Darr stores the numeric array data in a flat binary file (i.e. no header). This is a future-proof way of storing numeric data, as long as clear information is provided on how the binary data is organized. Information about the organization of the data is provided in separate text-based files that are both human- and computer-readable. For a variety of current analysis tools, Darr even provides example code of how to read the data. E.g. Python/NumPy (without the Darr library), R, Julia, MatLab/Octave, and Mathematica (see here). Just a quick copy-paste of the code in the README is enough to read your data in any of those environments and start working with them. Every array that you work with can be simply be provided as such to others with minimal explanation.

The combination of flat binary and text files leads to a self-documenting format that anyone can easily explore on any computer, operating system, and programming language, without installing dependencies, and without any specific pre-existing knowledge on the format or reading long format specifications. In decades to come, your files are much more likely to be widely readable in this format than in specialized formats such as HDF5 or npy.

Second objective of Darr#

The second objective of Darr is to provide direct, out-of-core access to these disk-persistent arrays. In many science applications data arrays can be very large. It is not always necessary or even possible to load the whole array in RAM for analysis. For example, long sound or brain activity recordings. Darr provides a very fast, easy and efficient way of working with such data.

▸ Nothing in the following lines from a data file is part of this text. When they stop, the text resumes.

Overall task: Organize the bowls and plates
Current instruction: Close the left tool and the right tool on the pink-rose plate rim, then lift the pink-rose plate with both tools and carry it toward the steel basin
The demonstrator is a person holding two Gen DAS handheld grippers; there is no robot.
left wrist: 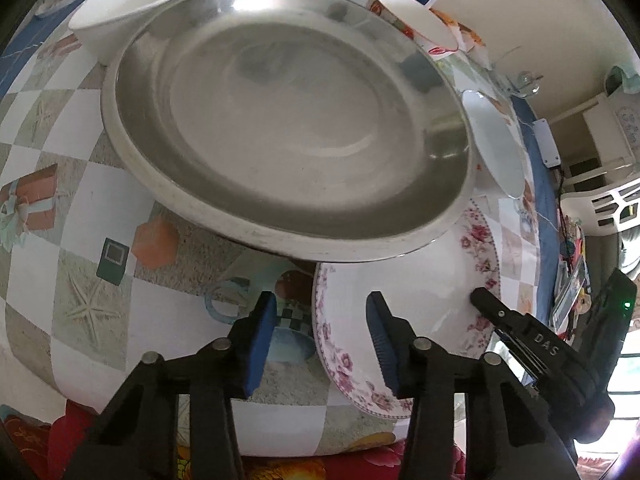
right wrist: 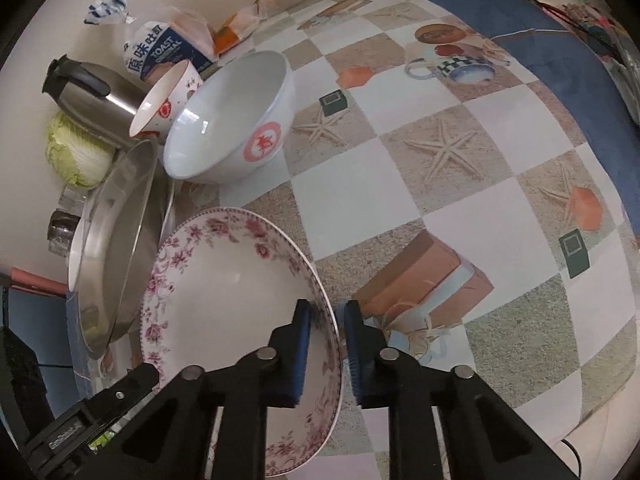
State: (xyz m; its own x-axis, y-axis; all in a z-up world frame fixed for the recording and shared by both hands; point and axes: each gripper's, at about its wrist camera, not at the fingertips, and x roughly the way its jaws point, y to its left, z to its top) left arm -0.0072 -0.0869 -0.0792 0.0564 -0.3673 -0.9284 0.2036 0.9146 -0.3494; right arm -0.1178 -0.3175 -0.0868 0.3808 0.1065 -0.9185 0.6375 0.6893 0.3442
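Observation:
A white plate with a pink floral rim (left wrist: 420,300) lies on the checked tablecloth, near the big steel plate (left wrist: 280,120). My left gripper (left wrist: 320,344) straddles the plate's near-left rim with its blue pads apart, neither pressing on it. In the right wrist view my right gripper (right wrist: 328,356) is shut on the floral plate (right wrist: 224,280), one pad inside the rim and one outside. A black finger of the right gripper (left wrist: 492,308) shows at the plate's far rim. A white bowl with a red emblem (right wrist: 236,120) stands behind, and the steel plate (right wrist: 116,248) is to the left.
Another white bowl (left wrist: 132,8) and a small red-patterned cup (right wrist: 168,96) stand by the steel plate. A steel kettle (right wrist: 92,96), a cabbage (right wrist: 78,156) and a toast bag (right wrist: 160,48) line the wall. Blue cloth (right wrist: 560,60) borders the table's edge.

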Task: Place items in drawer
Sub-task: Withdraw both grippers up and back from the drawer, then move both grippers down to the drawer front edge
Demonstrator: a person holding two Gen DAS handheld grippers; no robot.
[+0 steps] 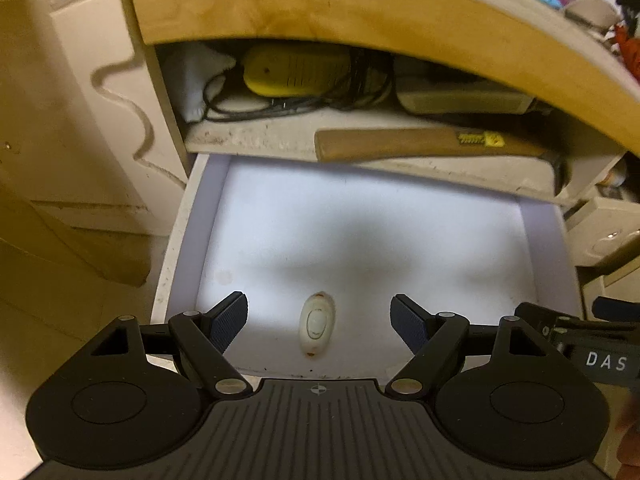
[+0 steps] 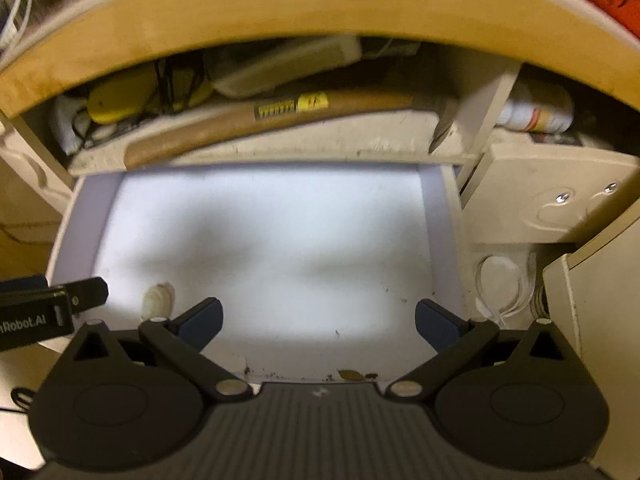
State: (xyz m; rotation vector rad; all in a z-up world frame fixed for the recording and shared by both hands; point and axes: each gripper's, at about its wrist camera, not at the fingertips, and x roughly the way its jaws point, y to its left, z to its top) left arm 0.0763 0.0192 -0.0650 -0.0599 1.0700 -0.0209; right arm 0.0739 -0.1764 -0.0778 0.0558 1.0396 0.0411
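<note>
An open white drawer [image 1: 400, 208] is pulled out below a shelf; it also fills the right wrist view [image 2: 280, 208]. A small white oval object [image 1: 317, 325] lies on the drawer floor near the front edge, and shows at the left in the right wrist view [image 2: 157, 300]. My left gripper [image 1: 319, 320] is open and empty, its fingers on either side of the oval object and above it. My right gripper [image 2: 319, 322] is open and empty over the drawer's front right part. Each gripper's tip shows at the edge of the other's view.
A wooden-handled hammer [image 1: 420, 145] lies on the shelf above the drawer, with a yellow device [image 1: 294, 70], black cables and a beige box [image 1: 464, 98] behind it. A wooden tabletop edge [image 1: 360, 12] overhangs. A cabinet [image 2: 552, 196] stands right of the drawer, debris [image 2: 352, 375] at its front.
</note>
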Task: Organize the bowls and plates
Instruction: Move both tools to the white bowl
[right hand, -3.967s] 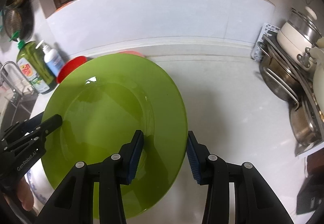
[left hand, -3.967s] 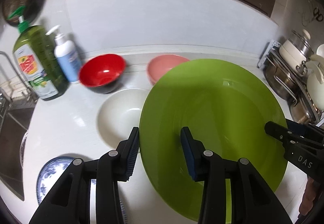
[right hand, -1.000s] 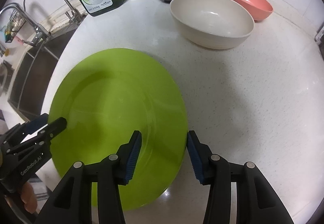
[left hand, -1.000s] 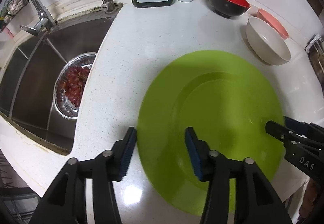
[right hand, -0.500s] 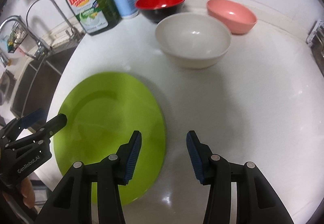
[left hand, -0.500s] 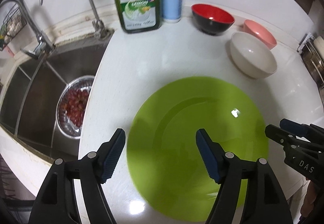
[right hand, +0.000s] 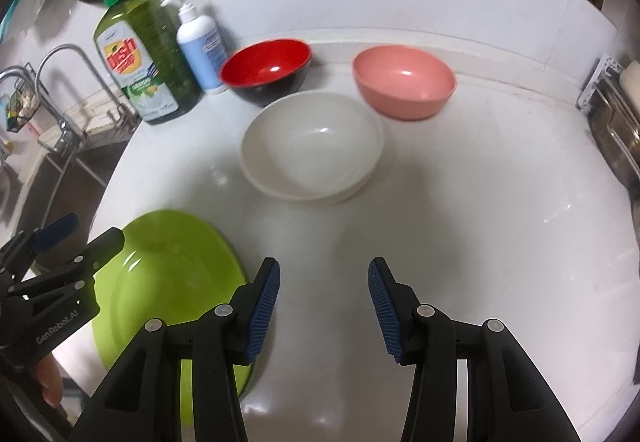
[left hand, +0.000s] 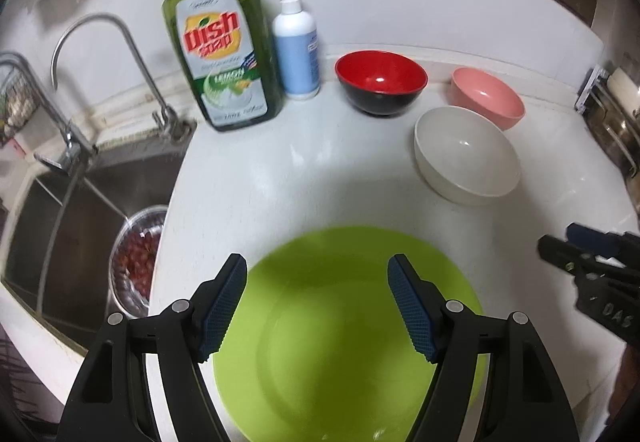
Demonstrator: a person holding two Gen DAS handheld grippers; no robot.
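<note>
On the far left, past the tabletop (left hand: pixel 320 170) edge, sits the sink (left hand: pixel 84 202) with a metal strainer of grapes (left hand: pixel 134 262) in it, and that edge is my first worry. The green plate (left hand: pixel 340 342) lies flat on the tabletop near its front corner beside the sink, and in the right wrist view its near rim seems close to the tabletop's front edge. A careless nudge from either of my tools could slide it off or toward the sink.

My left gripper (left hand: pixel 318 306) hangs above the plate with its fingers spread wide, holding nothing. If I drop it straight down, the pads could clip the rim and tip the plate.

Further back stand the dish soap bottle (left hand: pixel 220 54) and the pump bottle (left hand: pixel 296 42), just beside the red bowl (left hand: pixel 380 78). Reaching for that bowl carelessly could topple a bottle.

The white bowl (right hand: pixel 312 150) sits in the middle, near the red one, with the pink bowl (right hand: pixel 404 82) just behind it to the right. I judge nesting them is what comes next. Smooth, curved walls may slip from a shallow pinch.

My right gripper (right hand: pixel 324 306) is also spread wide and empty, over bare tabletop right of the plate and pointed toward the white bowl. At the far right a rack of pots (right hand: pixel 616 130) crowds my swing.
</note>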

In principle, working with Darr arrays is very similar to working with NumPy memmory-mapped arrays (which it uses under the hood), but in addition it provides self-documentation including reading code snippets for different languages, easy use of metadata, append functionality, ragged arrays, and archiving functionality.

Potential disadvantages#

There may also be disadvantages to Darr’s approach.

  • To keep things as simple as possible, Darr does not provide direct access to compressed data. However, it does provide an archive method that compresses data into one file, for archiving.

  • Your data is not stored in one file, but in a directory that contains 3-4 files (depending if you save metadata), at least 2 of which are small text files (~150 b - 1.7 kb). In many file systems, files take up a minimum amount of disk space (normally 512 b - 4 kb) even if the data they contain is not that large. Darr’s way of storing data is thus space-inefficient if you have zillions of very small data arrays stored separately.